Oireachtas Joint and Select Committees
Wednesday, 2 February 2022
Joint Oireachtas Committee on Health
Update on Covid-19 and Easing of Restrictions: Discussion
Dr. Tony Holohan:
They were different times. There are a couple of previous ones that we would point to. The last significant flu pandemic was the swine flu one in 2009-2010, but it was occurring against the background of a population where we had a certain amount of immune memory. There was some level of immunity within the population. We had some drugs available to us that could deal with influenza, Tamiflu and Relenza, and we also had influenza vaccines that were capable of being adapted quickly. From a standing start, we were in a very different position. In the coronavirus pandemic - this one - we had none of those kinds of features in place.

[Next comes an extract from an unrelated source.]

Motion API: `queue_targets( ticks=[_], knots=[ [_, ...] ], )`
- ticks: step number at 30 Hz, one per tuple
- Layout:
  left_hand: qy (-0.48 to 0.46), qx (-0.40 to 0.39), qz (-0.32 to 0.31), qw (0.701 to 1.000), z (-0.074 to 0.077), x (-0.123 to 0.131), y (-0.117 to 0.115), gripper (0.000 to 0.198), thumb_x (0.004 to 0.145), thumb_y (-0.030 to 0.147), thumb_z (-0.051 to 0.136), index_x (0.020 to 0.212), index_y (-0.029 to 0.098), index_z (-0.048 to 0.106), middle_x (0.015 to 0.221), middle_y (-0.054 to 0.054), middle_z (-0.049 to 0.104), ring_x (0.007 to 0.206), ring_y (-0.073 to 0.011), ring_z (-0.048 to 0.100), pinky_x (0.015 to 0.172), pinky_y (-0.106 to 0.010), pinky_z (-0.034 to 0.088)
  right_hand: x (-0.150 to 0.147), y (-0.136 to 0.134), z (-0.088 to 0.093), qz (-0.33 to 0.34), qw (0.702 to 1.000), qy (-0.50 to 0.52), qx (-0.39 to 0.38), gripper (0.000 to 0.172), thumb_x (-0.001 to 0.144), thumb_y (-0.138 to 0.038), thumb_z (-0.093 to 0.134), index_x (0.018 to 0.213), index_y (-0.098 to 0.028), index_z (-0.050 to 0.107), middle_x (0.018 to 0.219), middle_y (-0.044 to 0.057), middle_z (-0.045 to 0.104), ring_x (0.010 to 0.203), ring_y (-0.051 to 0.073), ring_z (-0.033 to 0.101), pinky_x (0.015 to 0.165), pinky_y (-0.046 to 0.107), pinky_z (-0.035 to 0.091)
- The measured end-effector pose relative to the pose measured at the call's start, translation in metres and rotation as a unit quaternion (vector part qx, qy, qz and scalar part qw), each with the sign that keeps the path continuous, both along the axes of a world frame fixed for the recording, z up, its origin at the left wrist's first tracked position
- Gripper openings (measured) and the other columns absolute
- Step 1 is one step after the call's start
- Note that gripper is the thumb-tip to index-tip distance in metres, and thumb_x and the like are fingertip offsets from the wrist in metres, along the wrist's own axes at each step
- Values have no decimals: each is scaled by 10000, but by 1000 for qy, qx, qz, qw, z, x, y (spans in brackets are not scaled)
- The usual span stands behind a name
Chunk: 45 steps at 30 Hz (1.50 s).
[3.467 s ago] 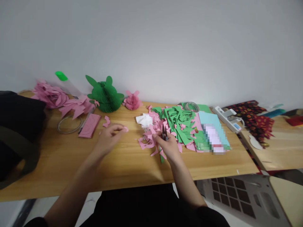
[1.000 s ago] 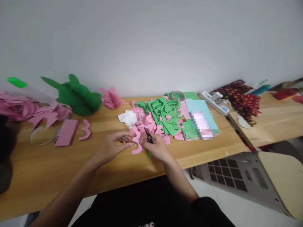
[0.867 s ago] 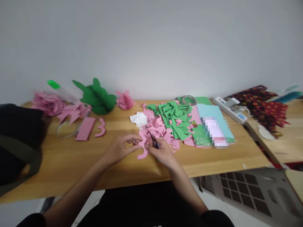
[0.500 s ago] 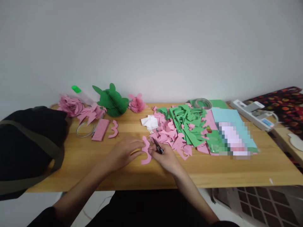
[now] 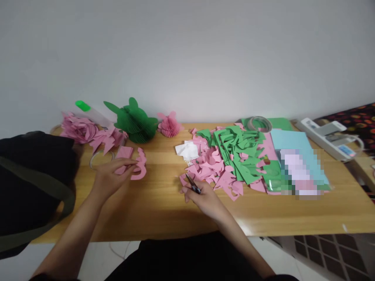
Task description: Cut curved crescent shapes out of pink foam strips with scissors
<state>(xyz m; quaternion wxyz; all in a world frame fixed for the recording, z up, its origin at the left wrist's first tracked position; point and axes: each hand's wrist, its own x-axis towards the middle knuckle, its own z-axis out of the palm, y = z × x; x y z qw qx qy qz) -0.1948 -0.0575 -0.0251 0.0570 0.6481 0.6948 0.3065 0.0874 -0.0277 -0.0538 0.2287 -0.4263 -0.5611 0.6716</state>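
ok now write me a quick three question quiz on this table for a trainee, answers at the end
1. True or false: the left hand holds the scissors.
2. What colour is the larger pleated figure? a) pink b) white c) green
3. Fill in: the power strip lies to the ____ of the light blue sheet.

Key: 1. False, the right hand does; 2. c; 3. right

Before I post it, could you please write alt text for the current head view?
A person's left hand touches scalloped pink paper on a wooden table; the right hand holds small scissors beside green and pink paper scraps. A green honeycomb figure stands behind.
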Motion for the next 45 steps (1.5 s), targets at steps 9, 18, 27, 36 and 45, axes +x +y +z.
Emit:
queue_targets(
  ticks=[9,18,27,36,45],
  knots=[
    [-24,-19,31,999,-20,-23,10,215,724,359,604,690,181,720,702,-50,764,625,-195,704,624,-300,572,-4,-1,-9,24,1000,1,-9,184,778,-201,548,608,-202,618,596,1,626,685,183,608,707,303,455],
    [4,-57,4,998,-19,-22,14,132,778,289,634,792,178,703,881,-23,781,755,-180,707,732,-334,577,-3,-3,-8,24,1000,9,6,228,787,-249,562,565,-213,596,609,22,652,793,216,640,738,320,475],
    [91,-81,-44,992,-17,-25,22,147,823,276,575,804,177,683,893,-28,769,846,-193,688,809,-360,549,-5,-3,-4,31,999,17,20,249,783,-223,540,537,-205,569,597,-2,649,658,171,623,756,321,468],
    [183,-119,-98,971,-13,-19,11,251,823,391,577,762,172,685,807,-90,739,806,-251,643,771,-394,476,-4,-3,-5,38,999,2,25,205,799,-211,537,611,-197,617,532,-19,611,589,154,587,677,296,464],
    [174,-132,-129,967,-24,-17,6,281,882,388,467,860,215,687,899,-90,731,884,-245,658,803,-367,484,-3,-4,-3,46,998,1,45,233,808,-232,534,591,-199,612,548,-10,625,585,151,578,673,293,458]
  ],
)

We did not know very much about it. While much work happened internationally around pandemic preparedness, much of the focus of that was on influenza - the presumption being that at some point we would see a much more severe, in terms of virulence, form of influenza such as the avian influenza that you might have heard of developing the potential to pass from human to human - but in the event we have seen a further coronavirus pandemic to add to the two that we have previously seen. We had the severe acute respiratory syndrome, SARS, in 2002-2002, but it did not have the transmission potential that this one had. It eventually disappeared in response to some of the measures that were put in place, principally in South-East Asia.